In the enlightenment there was a tension between the idea of a true inner self, an experiencer working the controls of a conscious body, and the idea that a person is just a sum of their actions. In fact it seems to me now that both are wrong. We likely have several competing “I” concepts internally. When someone says they need to acknowledge their sadness or regain control of themselves they may be more right than they imagine. Consider our ability to be angry with ourselves or to surprise ourselves. There is no reason to believe a brain contains only one “I” and we likely vary on the degree to which we have a single dominant self as opposed to several held in balance.

The Pixar film “Inside Out” strikes me as prescient here, though rather than specifically emotions that jockey for control there are entirely different selves competing for the narrative around past actions. This will then influence future actions. From an evolutionary standpoint I would expect the self with the most reproductively successful predictive power to gain the edge in any given explanatory scenario. We are nothing if not a species obsessed with pattern matching.

For DesCartes the fundamental basis of epistemology was “I think therefore I am” but I wonder if a more appropriate phrase would be “ we think we think therefore we are.”

At first blush the idea of being a “chooser” not of which actions to do, but which self to be is an attractive one. Unfortunately it falls victim to the very same problems. It isn’t clear that I am able to choose my actions nor even which self gains control over the explanation of those actions. But unlike the barrier that prevents me from understanding the role specific neurons might play in my consciousness I do seem to be able to introspect over the various selves I experience. They do seem to be at least somewhat mutually aware and interconnected.

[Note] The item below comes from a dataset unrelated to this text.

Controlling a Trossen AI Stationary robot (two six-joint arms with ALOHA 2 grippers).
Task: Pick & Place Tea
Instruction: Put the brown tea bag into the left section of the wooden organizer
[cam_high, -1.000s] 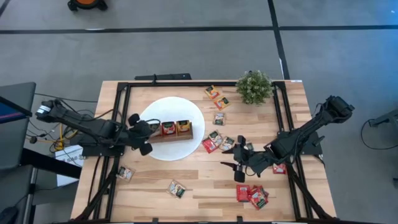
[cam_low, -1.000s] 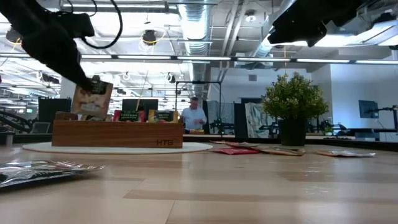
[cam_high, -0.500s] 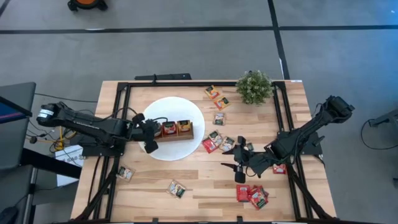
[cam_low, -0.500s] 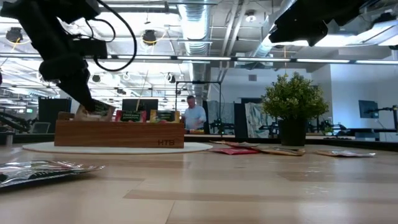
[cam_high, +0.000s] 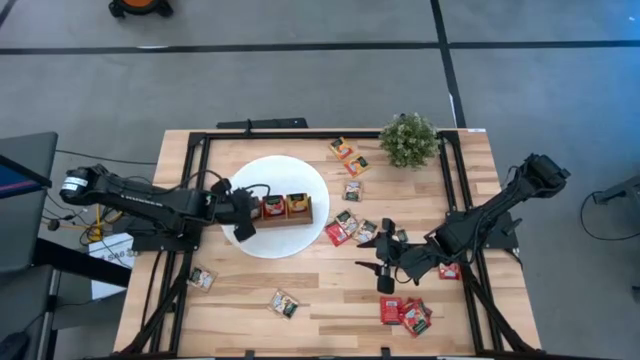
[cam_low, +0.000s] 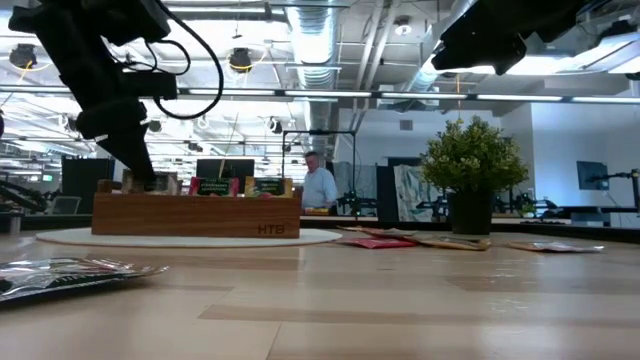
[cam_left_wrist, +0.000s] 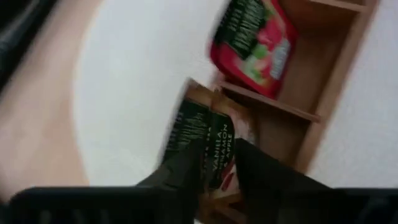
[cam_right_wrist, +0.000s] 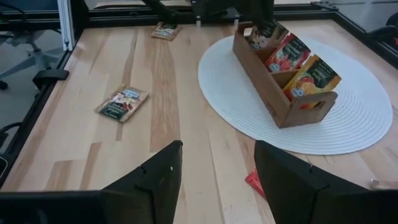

This last observation offers me some comfort and lends credence to popular contemporary concepts of mindfulness. “I” may just be a collection of competing narratives but it does seem possible to deepen the mutual awareness of those narratives. By introducing my selves to concepts like naming emotions, giving permission to change, and taking time to focus inwards I can strengthen their mutual awareness and my ensuing sense of agency in my own life.

But mostly I am struck by how valuable our inescapable fiction of agency is. In spite of my conviction in the intellectual work above I am inescapably convinced on a daily basis of my own independence. And how tragic it would be if we as a species allowed ourselves to escape that notion.